A resposta de um dos responsáveis pelo local foi direta e reta: “Daqui a pouco”. E foi assim que a ansiedade precisou esperar até o início daquela que seria a última corrida das três etapas da segunda edição do Player 0.0. Na disputa, os consumidores Jato ITALIANO e Edinho_Games teoricamente eram os dois mais interessados no título, já que Tony Kanaan e o convidado e campeão do torneio em 2021, Victor Mucedola, não poderiam receber as premiações.

Só que na prática, quando os quatro competidores entraram na pista brasileira, tudo mudou. Victor Mucedola fez valer o favoritismo e rapidamente colocou uma expressiva vantagem em relação aos adversários. Quando chegou o momento em que Mucedola não poderia ser mais alcançado, o segundo lugar dentro do jogo se tornou o principal objetivo para ambos os consumidores - que travavam um duelo individual, volta a volta, com a companhia de nada mais nada menos do que Tony Kanaan.

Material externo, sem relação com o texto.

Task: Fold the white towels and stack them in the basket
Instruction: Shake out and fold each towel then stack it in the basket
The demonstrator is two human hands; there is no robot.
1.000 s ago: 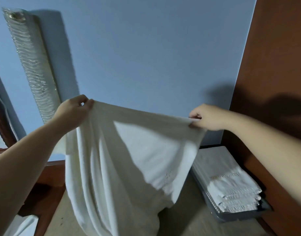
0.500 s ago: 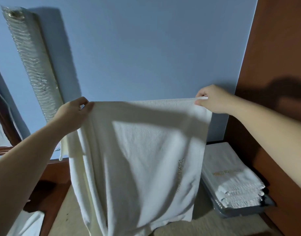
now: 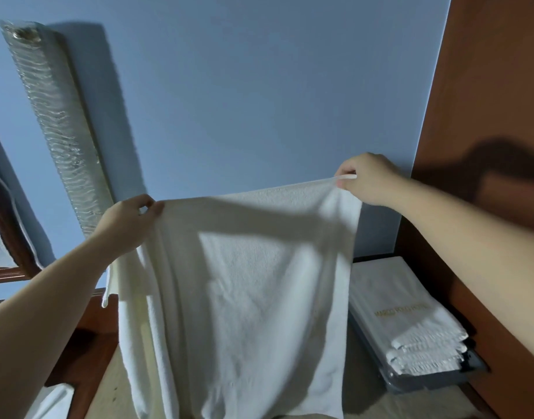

Com a bandeira quadriculada já ultrapassada por Mucedola, Edinho_Games levou a melhor entre os consumidores e carimbou o título do Player 0.0 mesmo terminando a corrida na 2ª posição. O fato curioso pode ser resumido da seguinte forma: Victor Mucedola campeão moral, enquanto Edinho_Games campeão oficial, já que levou para casa o troféu e o kit exclusivo com blusa, pack de cerveja e volante G29 da Logitech.

No fim, o que menos importa é o campeão e a premiação. A segunda edição do Player 0.0 da Heineken provou que, entre todos os campeonatos do gênero realizados anteriormente, o automobilismo virtual tem sim potencial de ser tão popular no Brasil como o automobilismo real. Basta mais estruturação entre organizadores, união entre entusiastas e apoio de marcas a fim de que a modalidade se consolide de vez no hall dos esports.